Title mix up could leave you without liability coverage

If you own a business, make sure your vehicles are titled or leased under the business name and are covered appropriately. If your business is filed as a corporation, LLC, or partnership and you have a commercial auto policy, problems can occur when driving a personally titled vehicle on company time.

Why does it matter?
When you insure a personally titled vehicle as part of a commercial auto policy, you’re only providing coverage for the corporation, LLC, or partnership named on the policy. Liability coverage is not automatically extended to the individual vehicle owner.

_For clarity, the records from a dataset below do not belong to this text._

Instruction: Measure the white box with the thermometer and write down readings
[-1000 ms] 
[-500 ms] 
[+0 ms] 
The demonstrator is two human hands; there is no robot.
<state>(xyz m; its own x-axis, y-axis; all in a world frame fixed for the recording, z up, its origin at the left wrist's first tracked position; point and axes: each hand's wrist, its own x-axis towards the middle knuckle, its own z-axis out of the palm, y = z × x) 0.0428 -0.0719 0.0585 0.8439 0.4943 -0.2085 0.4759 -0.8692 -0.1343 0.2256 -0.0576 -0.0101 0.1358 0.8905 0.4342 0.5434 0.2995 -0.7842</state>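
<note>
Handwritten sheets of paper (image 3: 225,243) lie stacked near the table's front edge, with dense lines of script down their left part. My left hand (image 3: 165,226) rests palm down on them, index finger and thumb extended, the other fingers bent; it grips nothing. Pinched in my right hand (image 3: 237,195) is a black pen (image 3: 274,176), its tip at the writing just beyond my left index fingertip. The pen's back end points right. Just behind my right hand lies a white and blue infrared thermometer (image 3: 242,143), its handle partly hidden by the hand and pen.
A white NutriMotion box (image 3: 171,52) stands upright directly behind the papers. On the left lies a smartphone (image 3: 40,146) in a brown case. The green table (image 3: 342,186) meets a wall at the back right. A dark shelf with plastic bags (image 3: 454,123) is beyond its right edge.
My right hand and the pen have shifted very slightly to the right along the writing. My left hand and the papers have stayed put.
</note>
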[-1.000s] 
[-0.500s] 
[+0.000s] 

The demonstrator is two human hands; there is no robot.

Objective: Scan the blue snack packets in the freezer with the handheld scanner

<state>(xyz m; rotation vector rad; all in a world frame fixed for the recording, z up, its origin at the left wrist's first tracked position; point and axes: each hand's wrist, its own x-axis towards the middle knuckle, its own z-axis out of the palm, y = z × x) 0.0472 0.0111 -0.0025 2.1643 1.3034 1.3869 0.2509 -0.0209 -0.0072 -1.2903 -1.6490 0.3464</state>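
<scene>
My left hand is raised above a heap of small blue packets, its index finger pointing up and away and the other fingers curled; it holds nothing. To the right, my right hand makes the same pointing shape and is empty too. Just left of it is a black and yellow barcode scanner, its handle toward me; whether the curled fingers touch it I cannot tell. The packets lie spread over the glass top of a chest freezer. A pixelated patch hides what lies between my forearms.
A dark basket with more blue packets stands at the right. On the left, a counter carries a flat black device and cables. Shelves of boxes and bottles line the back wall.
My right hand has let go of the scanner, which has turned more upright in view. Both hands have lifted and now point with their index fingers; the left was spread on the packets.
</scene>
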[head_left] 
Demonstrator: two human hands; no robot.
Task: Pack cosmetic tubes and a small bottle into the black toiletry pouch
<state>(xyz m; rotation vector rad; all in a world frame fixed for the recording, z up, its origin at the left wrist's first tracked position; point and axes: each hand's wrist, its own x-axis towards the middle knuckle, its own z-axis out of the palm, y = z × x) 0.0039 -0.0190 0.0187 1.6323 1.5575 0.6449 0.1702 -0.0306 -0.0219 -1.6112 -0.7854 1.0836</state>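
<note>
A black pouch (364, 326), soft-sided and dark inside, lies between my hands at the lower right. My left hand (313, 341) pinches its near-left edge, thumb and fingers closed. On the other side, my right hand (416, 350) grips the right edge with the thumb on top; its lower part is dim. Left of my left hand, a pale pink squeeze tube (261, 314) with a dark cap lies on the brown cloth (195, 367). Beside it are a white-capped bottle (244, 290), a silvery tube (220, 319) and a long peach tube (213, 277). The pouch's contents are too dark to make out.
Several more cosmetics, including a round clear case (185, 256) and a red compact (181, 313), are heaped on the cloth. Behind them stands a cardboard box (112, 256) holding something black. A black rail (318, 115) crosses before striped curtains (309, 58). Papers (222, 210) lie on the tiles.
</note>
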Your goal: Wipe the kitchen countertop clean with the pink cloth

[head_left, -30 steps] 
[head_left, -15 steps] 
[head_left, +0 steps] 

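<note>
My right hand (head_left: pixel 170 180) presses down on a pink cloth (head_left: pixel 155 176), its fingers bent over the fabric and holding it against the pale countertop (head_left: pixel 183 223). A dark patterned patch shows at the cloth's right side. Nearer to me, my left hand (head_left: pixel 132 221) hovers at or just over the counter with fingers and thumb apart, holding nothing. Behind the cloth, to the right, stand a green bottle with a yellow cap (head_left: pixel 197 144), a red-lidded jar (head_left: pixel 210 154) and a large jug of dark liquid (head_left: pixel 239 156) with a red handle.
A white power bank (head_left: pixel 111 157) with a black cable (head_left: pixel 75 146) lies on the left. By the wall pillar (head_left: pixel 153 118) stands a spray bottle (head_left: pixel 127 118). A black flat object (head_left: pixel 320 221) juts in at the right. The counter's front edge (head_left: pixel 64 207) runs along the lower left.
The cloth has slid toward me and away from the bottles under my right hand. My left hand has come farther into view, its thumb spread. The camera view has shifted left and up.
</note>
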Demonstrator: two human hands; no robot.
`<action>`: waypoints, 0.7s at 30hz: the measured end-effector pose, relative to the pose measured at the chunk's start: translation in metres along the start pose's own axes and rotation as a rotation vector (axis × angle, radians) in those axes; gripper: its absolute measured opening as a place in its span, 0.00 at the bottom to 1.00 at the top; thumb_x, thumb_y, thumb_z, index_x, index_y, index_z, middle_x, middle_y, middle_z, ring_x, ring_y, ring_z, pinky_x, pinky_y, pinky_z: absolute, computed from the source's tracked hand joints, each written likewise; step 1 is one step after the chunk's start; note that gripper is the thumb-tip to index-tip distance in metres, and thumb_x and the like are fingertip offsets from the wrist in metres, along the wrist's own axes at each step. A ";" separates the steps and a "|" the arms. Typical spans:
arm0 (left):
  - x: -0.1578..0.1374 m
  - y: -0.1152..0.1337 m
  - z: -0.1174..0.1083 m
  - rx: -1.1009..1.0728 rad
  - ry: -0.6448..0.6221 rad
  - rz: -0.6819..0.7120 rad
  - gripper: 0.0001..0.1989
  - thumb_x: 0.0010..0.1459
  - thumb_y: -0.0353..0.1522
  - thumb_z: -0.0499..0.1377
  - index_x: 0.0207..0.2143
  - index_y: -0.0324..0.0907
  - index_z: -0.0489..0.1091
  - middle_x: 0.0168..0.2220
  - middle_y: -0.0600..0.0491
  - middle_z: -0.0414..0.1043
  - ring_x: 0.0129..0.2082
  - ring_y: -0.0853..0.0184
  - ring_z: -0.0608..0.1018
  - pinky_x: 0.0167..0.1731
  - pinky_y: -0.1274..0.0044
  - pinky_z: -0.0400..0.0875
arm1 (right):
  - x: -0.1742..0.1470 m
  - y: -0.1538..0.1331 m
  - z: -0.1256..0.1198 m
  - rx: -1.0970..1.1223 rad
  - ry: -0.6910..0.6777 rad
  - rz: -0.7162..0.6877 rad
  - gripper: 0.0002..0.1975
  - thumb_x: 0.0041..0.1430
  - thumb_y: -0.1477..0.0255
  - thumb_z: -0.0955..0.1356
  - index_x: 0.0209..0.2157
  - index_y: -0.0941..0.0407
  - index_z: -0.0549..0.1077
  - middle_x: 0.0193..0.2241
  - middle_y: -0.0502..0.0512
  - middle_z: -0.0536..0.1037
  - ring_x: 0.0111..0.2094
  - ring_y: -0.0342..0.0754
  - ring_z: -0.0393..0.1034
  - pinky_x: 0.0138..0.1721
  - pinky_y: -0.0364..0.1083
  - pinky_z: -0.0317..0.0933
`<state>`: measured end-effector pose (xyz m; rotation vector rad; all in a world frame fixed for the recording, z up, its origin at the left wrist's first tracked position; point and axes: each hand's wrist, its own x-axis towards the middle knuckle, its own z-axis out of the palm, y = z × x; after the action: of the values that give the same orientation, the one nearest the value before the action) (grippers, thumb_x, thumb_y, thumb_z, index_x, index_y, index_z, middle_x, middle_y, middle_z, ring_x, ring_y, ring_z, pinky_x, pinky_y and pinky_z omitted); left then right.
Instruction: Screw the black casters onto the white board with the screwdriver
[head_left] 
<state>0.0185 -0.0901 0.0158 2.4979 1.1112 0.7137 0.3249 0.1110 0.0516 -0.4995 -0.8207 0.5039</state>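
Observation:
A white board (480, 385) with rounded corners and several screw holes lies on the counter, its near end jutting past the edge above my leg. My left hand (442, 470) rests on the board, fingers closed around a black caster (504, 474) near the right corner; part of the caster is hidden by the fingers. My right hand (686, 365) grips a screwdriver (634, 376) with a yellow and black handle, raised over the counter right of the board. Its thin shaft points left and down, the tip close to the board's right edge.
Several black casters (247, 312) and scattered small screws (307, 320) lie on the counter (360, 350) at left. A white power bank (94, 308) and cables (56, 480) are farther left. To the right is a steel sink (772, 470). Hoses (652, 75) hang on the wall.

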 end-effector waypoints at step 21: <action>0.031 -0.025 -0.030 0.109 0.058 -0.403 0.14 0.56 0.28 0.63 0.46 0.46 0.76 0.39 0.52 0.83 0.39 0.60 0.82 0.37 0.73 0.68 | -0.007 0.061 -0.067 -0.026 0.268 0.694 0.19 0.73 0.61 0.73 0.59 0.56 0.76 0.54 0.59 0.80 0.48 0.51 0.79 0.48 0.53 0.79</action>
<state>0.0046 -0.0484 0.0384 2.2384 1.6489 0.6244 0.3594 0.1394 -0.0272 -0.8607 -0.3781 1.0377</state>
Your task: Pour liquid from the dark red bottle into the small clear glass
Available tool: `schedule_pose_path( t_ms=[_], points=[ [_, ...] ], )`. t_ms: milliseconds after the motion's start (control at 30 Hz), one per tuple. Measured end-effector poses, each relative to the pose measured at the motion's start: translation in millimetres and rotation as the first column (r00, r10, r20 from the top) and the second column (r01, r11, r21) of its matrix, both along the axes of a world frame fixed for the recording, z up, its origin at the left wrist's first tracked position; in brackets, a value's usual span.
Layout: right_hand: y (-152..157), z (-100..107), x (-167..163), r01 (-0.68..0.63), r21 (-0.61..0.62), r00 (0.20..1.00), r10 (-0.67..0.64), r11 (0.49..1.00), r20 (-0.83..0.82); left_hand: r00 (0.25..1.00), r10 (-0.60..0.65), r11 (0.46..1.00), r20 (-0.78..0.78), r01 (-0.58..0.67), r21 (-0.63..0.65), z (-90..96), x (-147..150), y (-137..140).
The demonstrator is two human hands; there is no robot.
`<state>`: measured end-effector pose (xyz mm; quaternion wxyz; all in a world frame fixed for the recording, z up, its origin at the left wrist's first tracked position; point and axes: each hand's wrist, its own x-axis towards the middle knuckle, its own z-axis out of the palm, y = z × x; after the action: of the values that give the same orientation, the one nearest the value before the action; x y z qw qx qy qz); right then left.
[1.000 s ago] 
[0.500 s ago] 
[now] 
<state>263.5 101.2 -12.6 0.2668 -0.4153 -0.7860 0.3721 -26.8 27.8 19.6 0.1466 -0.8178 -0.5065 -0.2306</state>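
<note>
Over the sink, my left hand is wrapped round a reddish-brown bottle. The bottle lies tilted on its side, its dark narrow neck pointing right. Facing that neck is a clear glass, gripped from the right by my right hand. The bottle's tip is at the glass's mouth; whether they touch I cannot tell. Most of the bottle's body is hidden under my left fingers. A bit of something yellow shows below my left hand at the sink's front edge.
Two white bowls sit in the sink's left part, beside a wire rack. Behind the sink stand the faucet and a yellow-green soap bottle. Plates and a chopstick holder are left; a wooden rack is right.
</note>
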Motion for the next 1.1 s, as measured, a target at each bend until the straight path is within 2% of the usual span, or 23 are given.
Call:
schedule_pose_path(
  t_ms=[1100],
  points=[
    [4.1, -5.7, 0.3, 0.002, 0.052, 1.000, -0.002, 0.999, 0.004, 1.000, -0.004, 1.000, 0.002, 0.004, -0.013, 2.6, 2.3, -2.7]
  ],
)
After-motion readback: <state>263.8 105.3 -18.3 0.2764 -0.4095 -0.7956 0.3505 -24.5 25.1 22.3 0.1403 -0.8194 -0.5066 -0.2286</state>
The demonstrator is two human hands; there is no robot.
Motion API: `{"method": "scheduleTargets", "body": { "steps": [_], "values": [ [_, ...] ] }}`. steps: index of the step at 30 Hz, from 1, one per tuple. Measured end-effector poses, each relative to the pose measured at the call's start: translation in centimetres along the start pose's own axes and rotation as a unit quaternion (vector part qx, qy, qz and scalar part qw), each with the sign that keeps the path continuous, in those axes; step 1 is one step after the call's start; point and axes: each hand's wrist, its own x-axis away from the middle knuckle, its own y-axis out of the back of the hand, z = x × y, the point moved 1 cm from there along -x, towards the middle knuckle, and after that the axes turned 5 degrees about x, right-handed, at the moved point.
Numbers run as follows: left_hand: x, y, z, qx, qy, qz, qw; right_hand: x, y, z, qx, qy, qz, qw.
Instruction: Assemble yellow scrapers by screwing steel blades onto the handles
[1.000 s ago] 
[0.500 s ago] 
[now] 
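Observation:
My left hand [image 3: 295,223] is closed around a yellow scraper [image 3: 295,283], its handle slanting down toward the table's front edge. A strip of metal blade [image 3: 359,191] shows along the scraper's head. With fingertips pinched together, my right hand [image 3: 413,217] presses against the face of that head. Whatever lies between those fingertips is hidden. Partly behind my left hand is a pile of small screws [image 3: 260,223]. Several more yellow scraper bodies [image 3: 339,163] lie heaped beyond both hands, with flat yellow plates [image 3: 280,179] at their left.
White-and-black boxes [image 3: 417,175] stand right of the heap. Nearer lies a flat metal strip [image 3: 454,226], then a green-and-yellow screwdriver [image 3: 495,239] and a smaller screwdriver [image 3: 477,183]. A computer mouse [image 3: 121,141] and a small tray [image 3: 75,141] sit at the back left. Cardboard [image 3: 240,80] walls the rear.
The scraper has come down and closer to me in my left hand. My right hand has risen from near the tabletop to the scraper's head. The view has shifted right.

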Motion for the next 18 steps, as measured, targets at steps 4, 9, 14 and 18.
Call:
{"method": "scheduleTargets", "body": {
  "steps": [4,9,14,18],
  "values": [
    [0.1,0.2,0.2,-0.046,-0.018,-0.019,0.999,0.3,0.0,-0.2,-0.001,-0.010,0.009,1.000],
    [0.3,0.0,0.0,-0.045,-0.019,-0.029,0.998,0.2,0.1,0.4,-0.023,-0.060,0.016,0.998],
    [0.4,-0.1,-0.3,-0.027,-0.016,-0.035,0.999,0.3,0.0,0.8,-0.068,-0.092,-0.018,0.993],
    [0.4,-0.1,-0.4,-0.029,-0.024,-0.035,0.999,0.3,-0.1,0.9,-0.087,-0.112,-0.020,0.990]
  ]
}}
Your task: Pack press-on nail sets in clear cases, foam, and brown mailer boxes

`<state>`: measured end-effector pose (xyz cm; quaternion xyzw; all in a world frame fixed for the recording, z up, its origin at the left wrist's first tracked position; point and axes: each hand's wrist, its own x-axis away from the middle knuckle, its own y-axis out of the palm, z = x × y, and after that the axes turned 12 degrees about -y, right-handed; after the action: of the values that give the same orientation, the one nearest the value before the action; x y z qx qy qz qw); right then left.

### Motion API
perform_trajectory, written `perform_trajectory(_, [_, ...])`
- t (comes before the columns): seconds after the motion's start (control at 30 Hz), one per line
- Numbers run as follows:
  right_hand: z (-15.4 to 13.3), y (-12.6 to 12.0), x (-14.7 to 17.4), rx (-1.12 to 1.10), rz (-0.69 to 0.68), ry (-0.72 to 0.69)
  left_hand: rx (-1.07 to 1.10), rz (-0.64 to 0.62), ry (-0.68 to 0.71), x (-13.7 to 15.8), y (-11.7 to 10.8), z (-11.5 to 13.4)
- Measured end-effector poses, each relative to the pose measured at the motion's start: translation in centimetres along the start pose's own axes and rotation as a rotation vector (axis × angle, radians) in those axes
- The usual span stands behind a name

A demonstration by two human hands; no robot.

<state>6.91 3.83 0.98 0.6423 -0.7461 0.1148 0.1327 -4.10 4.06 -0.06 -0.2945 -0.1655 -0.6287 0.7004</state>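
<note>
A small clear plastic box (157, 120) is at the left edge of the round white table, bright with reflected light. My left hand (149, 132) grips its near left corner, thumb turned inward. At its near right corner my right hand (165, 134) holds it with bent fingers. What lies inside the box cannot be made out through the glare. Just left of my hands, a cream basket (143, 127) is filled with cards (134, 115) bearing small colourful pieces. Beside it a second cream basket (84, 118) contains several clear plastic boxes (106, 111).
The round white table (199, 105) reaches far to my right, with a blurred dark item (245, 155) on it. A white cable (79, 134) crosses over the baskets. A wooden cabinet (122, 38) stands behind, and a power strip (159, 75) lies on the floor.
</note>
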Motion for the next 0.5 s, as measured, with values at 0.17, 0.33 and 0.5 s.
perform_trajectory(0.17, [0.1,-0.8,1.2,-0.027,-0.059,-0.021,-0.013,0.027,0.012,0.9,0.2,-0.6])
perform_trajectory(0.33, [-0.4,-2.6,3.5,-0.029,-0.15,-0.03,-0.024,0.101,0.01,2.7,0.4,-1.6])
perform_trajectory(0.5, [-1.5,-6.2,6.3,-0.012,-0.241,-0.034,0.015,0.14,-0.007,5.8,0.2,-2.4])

Let’s say the roads are slippery and you hit a mailbox on your way to your local Chamber of Commerce meeting. Because the car is titled in your name, the mailbox’s owner could pursue both you and your business for the loss. And you could be on the hook for your own car repairs, too.

Bottom line
If an employee or business owner has a vehicle titled personally in his or her name, a commercial auto policy will not provide liability coverage for that employee because, by definition, the employee is not an “insured” — the business is. 

This employee, even if he or she owns the business, may be left without liability coverage for an accident involving a vehicle titled to them personally.

Now what?
Check with your insurance agent to be sure your commercial auto policy is set up correctly. Your agent should be able to add an endorsement that will extend coverage to the title holder. Alternately, you can set up a simple lease agreement, formally leasing your vehicle to the business.